For over 40 years, Philippe Stern has collected an array of European timekeepers which now comprise one of the largest and most important collections of its kind in the world. In 2001, a long held ambition to open a museum to house the collection was realised with the establishment of the Patek Philippe Museum in Geneva. This private and family owned museum is open to the public and aims to explain the horological traditions of Europe to its visitors. “In opening this museum, Philippe Stern has shared his private collection with the public and made the knowledge available to a wider audience. In this digital era, the collection, the museum and the high-quality publication are precious records of the evolution of this technology”’, stated the jury.

Philippe Stern’s collection is composed of around 1,200 timekeepers from across Europe. The majority of the pieces are from Switzerland but many originate from France, England, Austria and The Netherlands among others. In this way, craftsmanship from across Europe is represented and celebrated at the museum. The jury appreciated this aspect of the project noting that “the collection embraces the most valuable, characteristic and outstanding timepieces from the horological centres of Europe”.

The acquisition of each timekeeper was always followed by detailed research. The purpose of the research was to discover the progress of innovations in watchmaking and how these innovations reflected scientific and social advances at the time. The keystone of this endeavour was to publish a catalogue describing the collection in this historical context and to present the collection to a broader audience of specialists and admirers.
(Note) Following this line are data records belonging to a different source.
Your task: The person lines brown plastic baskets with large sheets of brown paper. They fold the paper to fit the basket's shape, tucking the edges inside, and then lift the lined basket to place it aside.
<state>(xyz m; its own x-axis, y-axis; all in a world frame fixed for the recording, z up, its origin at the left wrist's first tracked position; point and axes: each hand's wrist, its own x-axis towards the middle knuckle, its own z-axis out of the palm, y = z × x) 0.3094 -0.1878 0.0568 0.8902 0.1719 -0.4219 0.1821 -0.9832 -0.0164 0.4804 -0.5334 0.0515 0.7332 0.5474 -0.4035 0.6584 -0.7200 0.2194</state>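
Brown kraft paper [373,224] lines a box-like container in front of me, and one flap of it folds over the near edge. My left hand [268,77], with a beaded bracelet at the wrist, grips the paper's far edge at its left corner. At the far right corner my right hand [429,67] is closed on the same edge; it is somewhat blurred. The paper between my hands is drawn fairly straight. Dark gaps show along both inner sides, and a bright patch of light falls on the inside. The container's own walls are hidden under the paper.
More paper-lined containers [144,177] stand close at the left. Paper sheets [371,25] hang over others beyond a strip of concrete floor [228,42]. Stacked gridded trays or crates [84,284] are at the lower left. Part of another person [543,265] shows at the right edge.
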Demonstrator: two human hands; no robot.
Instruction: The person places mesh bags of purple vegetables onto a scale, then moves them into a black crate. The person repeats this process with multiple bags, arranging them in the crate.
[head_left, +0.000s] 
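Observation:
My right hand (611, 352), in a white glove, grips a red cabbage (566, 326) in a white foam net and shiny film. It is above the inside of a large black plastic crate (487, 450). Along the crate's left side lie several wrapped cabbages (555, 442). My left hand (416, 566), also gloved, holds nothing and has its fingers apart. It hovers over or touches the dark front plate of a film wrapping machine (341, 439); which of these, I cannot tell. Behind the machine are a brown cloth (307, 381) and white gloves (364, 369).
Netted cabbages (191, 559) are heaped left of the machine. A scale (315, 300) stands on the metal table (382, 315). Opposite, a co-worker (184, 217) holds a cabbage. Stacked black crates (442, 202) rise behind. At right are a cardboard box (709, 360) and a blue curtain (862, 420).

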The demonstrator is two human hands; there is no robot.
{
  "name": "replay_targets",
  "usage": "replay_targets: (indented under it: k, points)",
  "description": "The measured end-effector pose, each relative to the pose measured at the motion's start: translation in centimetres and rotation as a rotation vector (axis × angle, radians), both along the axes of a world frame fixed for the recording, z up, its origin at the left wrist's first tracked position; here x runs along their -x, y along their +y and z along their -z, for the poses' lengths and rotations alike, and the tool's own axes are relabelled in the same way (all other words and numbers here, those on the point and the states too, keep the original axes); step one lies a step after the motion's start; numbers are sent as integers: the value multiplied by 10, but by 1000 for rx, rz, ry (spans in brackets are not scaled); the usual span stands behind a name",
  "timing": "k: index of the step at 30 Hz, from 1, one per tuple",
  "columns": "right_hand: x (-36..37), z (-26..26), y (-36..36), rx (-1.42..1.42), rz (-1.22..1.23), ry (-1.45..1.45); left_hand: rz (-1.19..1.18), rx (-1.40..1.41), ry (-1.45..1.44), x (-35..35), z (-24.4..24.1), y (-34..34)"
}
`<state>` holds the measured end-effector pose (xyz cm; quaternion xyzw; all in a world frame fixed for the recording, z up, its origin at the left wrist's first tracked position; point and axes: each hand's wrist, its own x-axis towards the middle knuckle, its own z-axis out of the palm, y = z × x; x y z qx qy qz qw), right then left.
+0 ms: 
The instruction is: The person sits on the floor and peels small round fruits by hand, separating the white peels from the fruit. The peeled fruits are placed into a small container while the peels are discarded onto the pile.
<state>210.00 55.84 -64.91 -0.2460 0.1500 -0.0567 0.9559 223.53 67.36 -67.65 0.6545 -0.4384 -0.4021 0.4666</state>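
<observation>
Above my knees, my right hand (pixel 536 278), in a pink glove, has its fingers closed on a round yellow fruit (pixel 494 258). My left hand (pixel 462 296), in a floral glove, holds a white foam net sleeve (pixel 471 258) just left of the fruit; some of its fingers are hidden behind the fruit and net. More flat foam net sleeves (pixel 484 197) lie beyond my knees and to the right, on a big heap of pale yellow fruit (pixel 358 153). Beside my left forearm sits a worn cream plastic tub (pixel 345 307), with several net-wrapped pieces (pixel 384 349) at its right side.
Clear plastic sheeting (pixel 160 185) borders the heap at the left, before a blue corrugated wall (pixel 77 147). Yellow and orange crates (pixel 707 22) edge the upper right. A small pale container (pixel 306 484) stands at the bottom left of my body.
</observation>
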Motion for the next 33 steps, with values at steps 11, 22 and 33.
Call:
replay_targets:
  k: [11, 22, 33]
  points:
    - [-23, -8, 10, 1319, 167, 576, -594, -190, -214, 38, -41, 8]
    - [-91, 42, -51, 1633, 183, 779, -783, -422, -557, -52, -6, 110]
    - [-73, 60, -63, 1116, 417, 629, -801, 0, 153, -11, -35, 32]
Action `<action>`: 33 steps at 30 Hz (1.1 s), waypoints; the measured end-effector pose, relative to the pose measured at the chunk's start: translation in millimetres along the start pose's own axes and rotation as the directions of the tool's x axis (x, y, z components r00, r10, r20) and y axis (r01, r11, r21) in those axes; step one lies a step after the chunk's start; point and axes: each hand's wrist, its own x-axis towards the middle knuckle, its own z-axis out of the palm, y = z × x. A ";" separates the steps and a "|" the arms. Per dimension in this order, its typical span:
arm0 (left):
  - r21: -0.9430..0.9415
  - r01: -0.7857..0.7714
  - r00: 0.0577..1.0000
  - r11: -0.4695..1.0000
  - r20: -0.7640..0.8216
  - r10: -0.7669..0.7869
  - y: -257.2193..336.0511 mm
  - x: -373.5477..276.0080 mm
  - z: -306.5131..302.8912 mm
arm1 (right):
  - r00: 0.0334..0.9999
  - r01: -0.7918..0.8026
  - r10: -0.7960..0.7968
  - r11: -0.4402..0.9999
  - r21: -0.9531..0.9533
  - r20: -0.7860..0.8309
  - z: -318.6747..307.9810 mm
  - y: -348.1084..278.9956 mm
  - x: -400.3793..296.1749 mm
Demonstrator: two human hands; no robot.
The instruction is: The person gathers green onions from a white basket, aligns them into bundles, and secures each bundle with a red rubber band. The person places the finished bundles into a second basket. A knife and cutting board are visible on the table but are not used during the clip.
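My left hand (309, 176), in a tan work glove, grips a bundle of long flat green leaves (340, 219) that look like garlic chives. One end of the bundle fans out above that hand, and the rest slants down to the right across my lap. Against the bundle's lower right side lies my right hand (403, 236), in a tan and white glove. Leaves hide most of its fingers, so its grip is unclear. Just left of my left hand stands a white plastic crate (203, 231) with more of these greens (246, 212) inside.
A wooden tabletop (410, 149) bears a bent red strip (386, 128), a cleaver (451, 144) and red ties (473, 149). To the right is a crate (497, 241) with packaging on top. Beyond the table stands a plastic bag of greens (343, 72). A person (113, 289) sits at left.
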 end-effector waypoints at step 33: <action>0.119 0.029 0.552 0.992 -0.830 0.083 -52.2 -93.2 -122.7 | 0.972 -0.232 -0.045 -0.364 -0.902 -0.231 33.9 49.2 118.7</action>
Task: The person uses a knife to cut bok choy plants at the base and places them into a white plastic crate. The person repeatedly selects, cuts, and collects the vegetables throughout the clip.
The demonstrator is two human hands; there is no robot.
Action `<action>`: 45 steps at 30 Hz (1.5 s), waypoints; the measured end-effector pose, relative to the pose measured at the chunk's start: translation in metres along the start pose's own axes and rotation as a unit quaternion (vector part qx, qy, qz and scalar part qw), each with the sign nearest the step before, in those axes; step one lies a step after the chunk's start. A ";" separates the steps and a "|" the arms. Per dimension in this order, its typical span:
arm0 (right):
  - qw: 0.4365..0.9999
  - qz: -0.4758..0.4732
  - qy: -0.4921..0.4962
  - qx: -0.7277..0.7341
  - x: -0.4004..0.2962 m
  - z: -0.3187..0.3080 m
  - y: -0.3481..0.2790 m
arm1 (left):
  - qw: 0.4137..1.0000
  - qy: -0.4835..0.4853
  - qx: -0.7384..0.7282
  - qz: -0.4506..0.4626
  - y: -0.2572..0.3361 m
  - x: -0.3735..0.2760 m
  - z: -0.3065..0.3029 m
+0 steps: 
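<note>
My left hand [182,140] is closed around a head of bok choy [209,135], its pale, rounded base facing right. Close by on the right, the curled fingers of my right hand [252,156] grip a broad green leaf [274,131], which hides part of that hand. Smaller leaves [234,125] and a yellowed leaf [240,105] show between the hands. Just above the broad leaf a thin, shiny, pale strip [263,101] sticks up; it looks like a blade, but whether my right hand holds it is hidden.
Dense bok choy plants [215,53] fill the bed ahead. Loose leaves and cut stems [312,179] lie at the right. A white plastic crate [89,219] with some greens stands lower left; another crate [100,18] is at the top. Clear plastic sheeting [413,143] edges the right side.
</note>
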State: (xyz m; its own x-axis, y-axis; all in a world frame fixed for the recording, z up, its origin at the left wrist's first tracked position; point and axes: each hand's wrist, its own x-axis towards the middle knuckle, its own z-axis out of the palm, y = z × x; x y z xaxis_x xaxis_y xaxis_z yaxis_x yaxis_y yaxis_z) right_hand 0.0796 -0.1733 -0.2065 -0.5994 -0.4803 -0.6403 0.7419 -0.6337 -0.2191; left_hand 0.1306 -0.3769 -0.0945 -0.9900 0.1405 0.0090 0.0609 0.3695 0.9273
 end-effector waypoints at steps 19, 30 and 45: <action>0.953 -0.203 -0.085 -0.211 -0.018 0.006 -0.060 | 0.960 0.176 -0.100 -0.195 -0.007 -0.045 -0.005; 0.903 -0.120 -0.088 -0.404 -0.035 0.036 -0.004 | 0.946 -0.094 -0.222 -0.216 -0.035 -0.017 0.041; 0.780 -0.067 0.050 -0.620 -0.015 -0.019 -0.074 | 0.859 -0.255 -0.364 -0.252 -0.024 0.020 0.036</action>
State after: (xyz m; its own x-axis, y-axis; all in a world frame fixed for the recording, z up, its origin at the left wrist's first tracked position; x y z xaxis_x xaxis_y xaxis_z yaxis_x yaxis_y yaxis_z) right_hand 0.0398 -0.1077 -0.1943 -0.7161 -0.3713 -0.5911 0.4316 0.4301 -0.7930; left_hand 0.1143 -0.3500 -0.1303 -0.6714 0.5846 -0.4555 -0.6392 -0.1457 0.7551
Philippe Stern's Collection of Timekeepers, Geneva, SWITZERLAND
The catalogue is the result of a great feat in dedicated and minute research, undertaken by Philippe Stern, president of Patek Philippe, and then compiled by Dr. Peter Friess, Director and Curator of the Patek Philippe Museum and the author of the publication. The catalogue diligently details the various aspects of each timekeeper. Some of the timekeepers are less important because of their relatively simple mechanisms, but other details such as the enamelwork, the paintings or the metalwork are often outstanding. The acquisition of each piece in Philippe Stern’s collection was followed by research into each of these details. All of the timekeepers have been photographed using a specially developed technique in order to make visible all of their parts both inside and out and has greatly enriched the study of horology in this way.